#### [TO DO]
Repeat word for word the lines starting at the one with "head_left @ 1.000" and ending at the final line of the material, both ends included; omit pictures.

★ ★ ★ ★ ★ ★ ★

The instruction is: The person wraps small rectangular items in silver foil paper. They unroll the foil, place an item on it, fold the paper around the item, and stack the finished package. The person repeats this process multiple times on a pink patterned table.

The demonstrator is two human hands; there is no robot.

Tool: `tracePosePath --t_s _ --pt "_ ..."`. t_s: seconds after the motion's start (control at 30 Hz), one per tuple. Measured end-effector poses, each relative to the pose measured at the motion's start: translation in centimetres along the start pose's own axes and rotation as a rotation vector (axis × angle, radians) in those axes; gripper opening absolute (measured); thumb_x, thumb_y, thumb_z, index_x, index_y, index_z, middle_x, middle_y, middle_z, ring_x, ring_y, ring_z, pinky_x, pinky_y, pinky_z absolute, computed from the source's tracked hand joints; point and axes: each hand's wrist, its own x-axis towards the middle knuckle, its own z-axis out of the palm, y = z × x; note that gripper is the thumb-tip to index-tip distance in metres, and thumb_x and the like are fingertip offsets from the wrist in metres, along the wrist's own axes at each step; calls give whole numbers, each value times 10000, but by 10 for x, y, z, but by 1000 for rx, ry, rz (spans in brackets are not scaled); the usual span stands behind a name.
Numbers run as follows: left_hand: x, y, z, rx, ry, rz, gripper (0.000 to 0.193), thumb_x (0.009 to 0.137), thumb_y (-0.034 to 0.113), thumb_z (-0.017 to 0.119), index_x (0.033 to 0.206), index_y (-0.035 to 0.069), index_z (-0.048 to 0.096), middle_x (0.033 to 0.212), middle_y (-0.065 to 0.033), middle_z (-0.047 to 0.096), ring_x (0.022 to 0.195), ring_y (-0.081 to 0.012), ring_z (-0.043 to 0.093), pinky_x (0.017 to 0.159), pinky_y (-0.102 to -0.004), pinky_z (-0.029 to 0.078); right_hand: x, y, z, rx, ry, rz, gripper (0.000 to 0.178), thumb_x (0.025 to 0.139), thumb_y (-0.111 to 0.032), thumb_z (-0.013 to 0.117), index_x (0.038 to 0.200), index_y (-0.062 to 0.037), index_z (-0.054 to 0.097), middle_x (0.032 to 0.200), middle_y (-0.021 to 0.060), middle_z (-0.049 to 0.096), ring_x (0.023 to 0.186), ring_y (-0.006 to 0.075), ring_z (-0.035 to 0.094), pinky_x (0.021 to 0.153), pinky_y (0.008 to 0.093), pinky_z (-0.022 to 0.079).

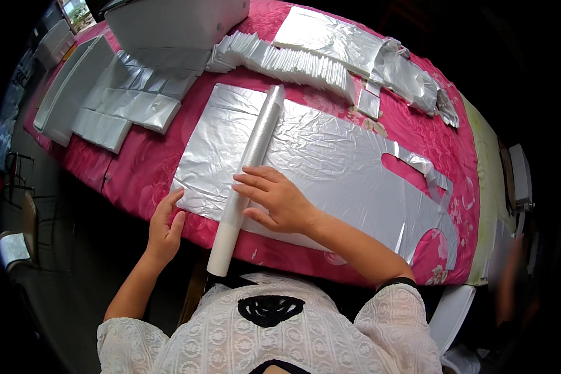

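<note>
A thin, silvery plastic sheet (336, 174) lies flat on the table, with cut-out loops at its right end. Across its left part rests a long white tube (255, 146), its upper length shiny as if wrapped in clear film, and its near end juts past the table edge toward me. My right hand (280, 199) lies over the tube with fingers stretched out, touching it but not wrapped round it. My left hand (164, 229) is at the sheet's near left corner, thumb and fingers apart, with nothing seen in it.
A pink flowered cloth (140, 168) covers the table. Folded plastic packets (128, 109) lie at left beside a white bin (75, 93); a larger white box (174, 25) stands behind. A long row of folded packets (287, 62) and more plastic sheets (330, 40) lie at the back.
</note>
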Motion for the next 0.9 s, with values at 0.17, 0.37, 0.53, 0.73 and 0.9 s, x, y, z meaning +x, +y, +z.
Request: tracePosePath --t_s 0.17,0.37,0.53,0.73,0.9 --pt "-23 2 -1 88 -21 -18 385 823 56 537 1194 -21 473 1148 -189 519 1076 -302 509 932 -350 386 48 32 35 -194 -128 -40 510 849 -404 509 1211 -45 516 1281 135 474 1279 300 335 1079 441 212" --pt "-25 0 4 186 -20 16 497 787 119 605 1215 -32 404 1136 -203 488 1039 -343 499 910 -379 390 89 29 69 -200 -172 -14 528 861 -457 469 1210 -65 523 1284 130 474 1274 299 342 1083 444 197" --pt "-26 0 6 253 10 -8 560 770 126 629 1239 -47 377 1139 -208 483 1032 -348 496 904 -386 394 98 30 77 -201 -142 -24 532 848 -469 480 1186 -63 539 1266 124 491 1247 304 370 1075 446 207" --pt "-22 19 1 170 1 78 508 764 101 623 1218 -27 433 1127 -195 505 1017 -323 513 883 -368 412 27 20 33 -219 -33 47 557 810 -462 545 1180 -46 531 1268 135 486 1251 305 370 1077 436 204" --pt "7 29 6 142 17 223 441 778 82 606 1191 -7 482 1111 -187 530 1020 -321 521 882 -365 417 -12 -1 2 -200 -40 43 581 805 -462 550 1209 -47 500 1290 132 466 1248 303 379 1072 428 228"
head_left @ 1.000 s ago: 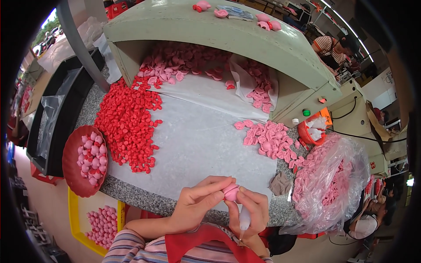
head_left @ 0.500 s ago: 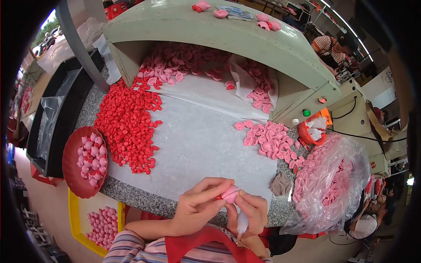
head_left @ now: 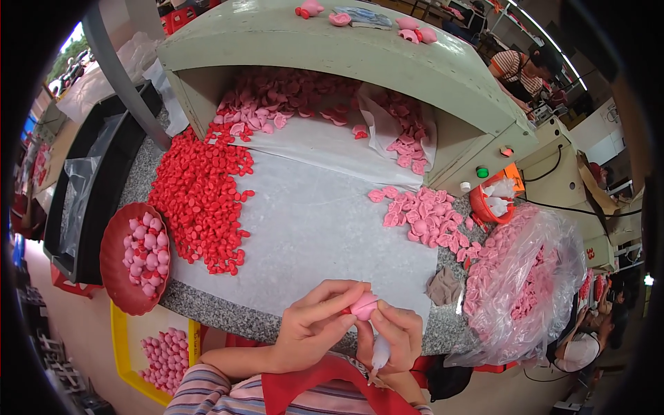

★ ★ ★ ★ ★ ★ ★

#### [SOLUTION]
head_left @ 1.000 s ago: 
head_left @ 0.500 s ago: 
head_left @ now: 

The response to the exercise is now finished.